Il benservito peggiore. Una telefonata, dopo conferme a raffica. L'addio più indigesto. Meno sincero. Moratti liquida il figlio prediletto, per mano dello scagnozzo Branca. Non a quattr'occhi, ma con poche parole, dietro una cornetta o un cellulare che sia. Paga l'allenatore, come sempre nel calcio. Paga l'allenatore, invece del club. Intonsa resta una dirigenza tronfia e restia a riconoscere errori e scelte discutibili. Paga Strama, perché è più facile così. Lanciato alla ribalta, dopo le imprese con la beata gioventù nerazzurra, balzato agli onori della cronaca, dopo il tripudio dello Juventus Stadium, esaltato come il “nuovo che avanza”, come il traghettatore del futuro, sedotto e poi abbandonato. Colpe ne ha, come tutti. Un'anarchia tattica e mentale, una mancanza di gioco, una crisi d'identità, non spiegabili dagli infortuni in serie. Ha perso la squadra, le redini di un cavallo da corsa, diventato improvvisamente incontrollabile. Giusto cambiare forse. Bisogna vedere quanto sia giusto cambiare il mentore, il coach. O meglio, solo lui. Ancora una volta si salvano gli intoccabili del Presidente. Marco Branca in primis. E con lui gli uomini mercato. Pessimi, dopo aver perso le coordinate del vate di Setubal. Si salvano e gongolano. Anche loro probabilmente sorpresi di una incondizionata fiducia. Mal ripagata. Restano i dubbi, profondi. Perché ancora una volta non arriva risposta a quella sorta di “panolada” , sotto forma di striscioni, esposta a San Siro dai supporter nerazzurri. Dodici domande. Zero risposte. Mazzarri è uomo vero e grande allenatore, ma anche un grande allenatore, per quanto grande possa essere, ha bisogno del supporto e dell'appoggio, di una società forte. Di una società.
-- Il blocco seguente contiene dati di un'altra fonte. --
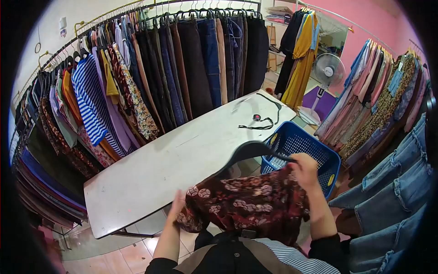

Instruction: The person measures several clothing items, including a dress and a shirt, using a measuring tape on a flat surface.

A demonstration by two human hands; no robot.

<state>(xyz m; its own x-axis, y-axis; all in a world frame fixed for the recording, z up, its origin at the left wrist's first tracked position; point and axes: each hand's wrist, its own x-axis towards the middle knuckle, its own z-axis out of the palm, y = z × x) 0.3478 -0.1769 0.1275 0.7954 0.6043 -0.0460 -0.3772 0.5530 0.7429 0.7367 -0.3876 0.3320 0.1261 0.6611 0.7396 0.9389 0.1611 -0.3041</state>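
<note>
A dark red patterned blouse (248, 198) spreads between my two hands, in front of my body and beside the table's near edge. A black clothes hanger (252, 150) arches above its neckline, and its left end passes behind the cloth. My right hand (305, 170) is closed around the blouse's right shoulder and the hanger's right end. At the other side, my left hand (177, 206) grips the left sleeve edge. Its fingers are slightly blurred and partly hidden by the cloth.
A long white table (159, 176) stands ahead, with a black cord (255, 127) on its far right part. The blue plastic basket (328, 157) is beside it. Clothes racks surround the table, holding dark trousers (198, 68) and denim garments (388, 214). A fan (327, 71) stands behind.
</note>
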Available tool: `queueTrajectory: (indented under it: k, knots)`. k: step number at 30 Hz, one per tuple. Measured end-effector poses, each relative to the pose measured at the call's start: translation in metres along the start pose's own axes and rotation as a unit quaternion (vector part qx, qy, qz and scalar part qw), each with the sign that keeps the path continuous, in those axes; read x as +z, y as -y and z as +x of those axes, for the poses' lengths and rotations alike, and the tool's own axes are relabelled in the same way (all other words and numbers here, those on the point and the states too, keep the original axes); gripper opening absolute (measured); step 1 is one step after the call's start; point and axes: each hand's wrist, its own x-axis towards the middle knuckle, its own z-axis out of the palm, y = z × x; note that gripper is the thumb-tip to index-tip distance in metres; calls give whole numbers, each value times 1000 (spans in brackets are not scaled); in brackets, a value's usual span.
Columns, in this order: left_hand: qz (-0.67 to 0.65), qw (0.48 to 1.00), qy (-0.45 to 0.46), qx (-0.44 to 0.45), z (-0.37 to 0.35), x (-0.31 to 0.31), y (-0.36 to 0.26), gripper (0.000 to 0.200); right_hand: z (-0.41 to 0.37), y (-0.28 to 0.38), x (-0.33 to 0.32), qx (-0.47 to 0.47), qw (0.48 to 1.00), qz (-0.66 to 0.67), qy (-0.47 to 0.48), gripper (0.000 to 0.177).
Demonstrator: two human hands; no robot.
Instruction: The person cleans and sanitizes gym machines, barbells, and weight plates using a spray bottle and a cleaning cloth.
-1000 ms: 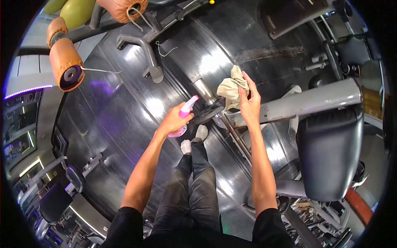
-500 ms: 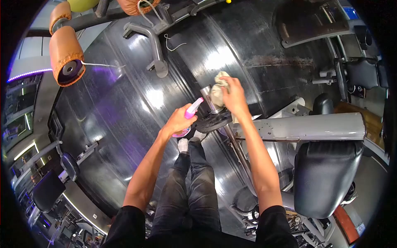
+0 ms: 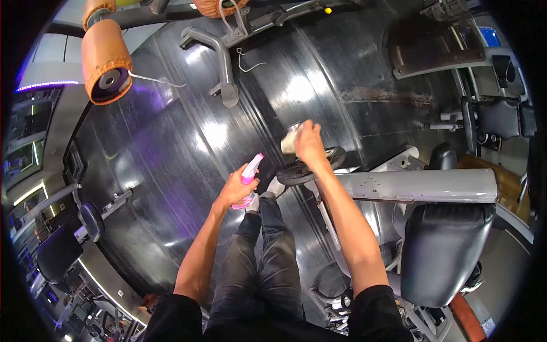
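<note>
My left hand (image 3: 233,189) is closed around a spray bottle (image 3: 250,170) with a white and pink trigger head, its nozzle tilted up and to the right. In my right hand (image 3: 310,143) is a pale cloth (image 3: 289,142), pressed around a metal post whose top (image 3: 294,126) just shows above it. A black weight plate (image 3: 302,172) sits at the base of that post, below my right hand. Most of the post is hidden by the cloth and fingers.
A grey machine beam (image 3: 421,185) runs right from the plate, with a black padded seat (image 3: 447,251) below it. Orange-covered rollers (image 3: 105,57) hang at upper left. A bent grey bar (image 3: 219,62) stands over the black rubber floor (image 3: 188,131). My feet are close to the plate.
My right hand has moved down and slightly left, with the cloth now wrapped on the post. The spray bottle has shifted down and left in my left hand. The view has shifted a little.
</note>
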Motion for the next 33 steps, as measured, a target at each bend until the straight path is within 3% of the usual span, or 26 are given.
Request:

Proprio quello che sembra mancare all'Inter, che sembra vivere in un continuo caos primordiale, preda di un'incapacità evolutiva, sommersa da rapporti di figli e figliastri. Una famiglia in cui tutti comandano e nessuno comanda, tutti scelgono e alla fine nessuno sceglie. Troppo famiglia e per nulla azienda. Troppo famiglia e forse poco squadra.

 

 

Paga quindi Strama, nell'apoteosi dell'incoerenza. Confermato, stra-confermato. Lui e solo lui. Poi ha prevalso la paura. E se il prossimo campionato comincia sulla falsariga di questo impietoso finale? E allora non si è rischiato. Cambio della guardia. E ci può stare. Ma il rispetto, quello che rende grande un uomo, prima di un Presidente, quello non può mancare. La viltà del nascondersi, non assumendosi responsabilità. Trincerandosi dietro al più semplice”sto pensando per il bene dell'Inter..”. Quello è intollerabile. E a ragione il tecnico romano si è risentito. Nello sport di oggi, nel calcio di oggi, vale tutto. Vale il dire e il non dire. La parola conta zero. In un degrado di valori senza fine. All'Inter, come altrove. Per l'ennesima volta si riparte allora. Sperando che sia la volta buona. Ma coraggio Massimo, coraggio Presidente, sia meno padre e più Uomo. Si guardi al fianco e scelga una volta per tutte gente competente di cui attorniarsi. Ora c'è un allenatore che non ha mai fallito, ma che giustamente pretende certezze. Tutto l'appoggio possibile a Mazzarri e che finalmente si accendano i motori dell'Inter.